Portability
Giving us the power to choose where we run our software.
Log Entries
24.03.2025 // Portability and Resistance
Uffculme, England
Portability is a very underrated quality. Typically we have a few set of tools that help us get on with our life: maybe that is a GPS, a messaging platform, a design tool et.c.
When the tool we use are only available on one platform, then we are coerced to use only that platform, ceding more power to that one platform. When we have software that is portable, we can leave the platform and use something else. It therefore empowers the user, giving them a voice.
Typically portability and compatibility is on the lowest of the totem pole in priorities of a company, that is unless there are forces that make them need to consider it.
One force that makes a company consider it is regulation and standards. These forces can make companies act ethically but also force them to follow standards that make the tools portable and interoperable. It is not purely a negative for companies, as they then tend to be able to leverage the tooling that has been made around that standards, but they do lose control. There is an interesting phenomena there were adding some restrictions to what we can do collectively, allows us more choice and freedom in other ways.
Another force is market forces, when there is a big enough market for software on different platforms, companies are forced to make it interoperable.

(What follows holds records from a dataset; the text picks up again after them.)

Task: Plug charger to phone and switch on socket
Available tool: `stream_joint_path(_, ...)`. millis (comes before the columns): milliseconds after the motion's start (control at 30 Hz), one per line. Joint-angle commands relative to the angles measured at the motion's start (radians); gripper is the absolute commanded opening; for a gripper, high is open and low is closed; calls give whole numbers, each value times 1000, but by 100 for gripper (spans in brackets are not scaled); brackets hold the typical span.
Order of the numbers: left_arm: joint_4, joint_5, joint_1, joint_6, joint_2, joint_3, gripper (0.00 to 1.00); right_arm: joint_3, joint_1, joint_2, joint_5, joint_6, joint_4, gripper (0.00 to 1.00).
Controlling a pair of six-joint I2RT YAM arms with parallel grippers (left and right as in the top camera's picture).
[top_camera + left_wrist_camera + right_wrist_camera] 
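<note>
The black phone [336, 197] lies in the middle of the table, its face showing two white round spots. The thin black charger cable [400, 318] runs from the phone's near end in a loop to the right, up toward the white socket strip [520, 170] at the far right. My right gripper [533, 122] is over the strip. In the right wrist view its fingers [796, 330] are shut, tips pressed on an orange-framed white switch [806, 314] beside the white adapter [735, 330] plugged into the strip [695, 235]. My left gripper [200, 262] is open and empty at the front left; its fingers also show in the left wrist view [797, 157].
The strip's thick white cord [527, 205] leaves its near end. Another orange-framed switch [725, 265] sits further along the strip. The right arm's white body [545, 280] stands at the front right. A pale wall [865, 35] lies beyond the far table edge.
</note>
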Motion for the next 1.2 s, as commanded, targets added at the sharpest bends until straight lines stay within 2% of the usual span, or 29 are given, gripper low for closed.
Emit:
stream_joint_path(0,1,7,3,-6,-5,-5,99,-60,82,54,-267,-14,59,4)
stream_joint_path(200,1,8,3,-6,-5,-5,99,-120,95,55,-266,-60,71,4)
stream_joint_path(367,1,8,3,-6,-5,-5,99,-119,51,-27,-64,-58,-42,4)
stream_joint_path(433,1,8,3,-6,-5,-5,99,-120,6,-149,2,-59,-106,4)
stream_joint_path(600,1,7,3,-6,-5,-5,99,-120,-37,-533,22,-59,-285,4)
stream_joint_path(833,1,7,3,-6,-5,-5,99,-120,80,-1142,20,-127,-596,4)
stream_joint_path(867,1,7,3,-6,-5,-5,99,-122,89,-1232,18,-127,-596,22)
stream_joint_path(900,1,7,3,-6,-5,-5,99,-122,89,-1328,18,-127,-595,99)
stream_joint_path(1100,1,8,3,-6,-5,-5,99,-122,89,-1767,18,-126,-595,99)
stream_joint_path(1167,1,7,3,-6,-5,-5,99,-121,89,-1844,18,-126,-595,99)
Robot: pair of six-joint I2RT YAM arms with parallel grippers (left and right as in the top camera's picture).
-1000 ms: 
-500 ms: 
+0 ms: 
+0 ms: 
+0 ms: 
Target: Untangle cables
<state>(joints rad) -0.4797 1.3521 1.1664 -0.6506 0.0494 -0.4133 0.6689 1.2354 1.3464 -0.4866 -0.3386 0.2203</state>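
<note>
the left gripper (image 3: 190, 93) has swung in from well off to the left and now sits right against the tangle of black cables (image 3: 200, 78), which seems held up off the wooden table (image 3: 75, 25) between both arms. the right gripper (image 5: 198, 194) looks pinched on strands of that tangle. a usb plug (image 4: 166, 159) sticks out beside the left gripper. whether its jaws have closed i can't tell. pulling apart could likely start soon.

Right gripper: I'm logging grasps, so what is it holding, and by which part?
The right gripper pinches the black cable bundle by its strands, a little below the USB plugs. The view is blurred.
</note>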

We see this with the web, where the dominance of Internet Explorer made it so that companies stopped targeting other browsers, outright banning their use. By clawing back control through using alternatives, it allowed users of other operating systems to also use the web, and forced developers to account for more than one browser. It also forced internet explorer to start playing nice, and not employ anti-competitive behavior, as they could no longer break the established standards.
It might be worth asking ourselves when we choose a piece of software how portable it is, and how much does it lock us into one vendor, or one way of doing things. Not just the software itself, but also the data it generates.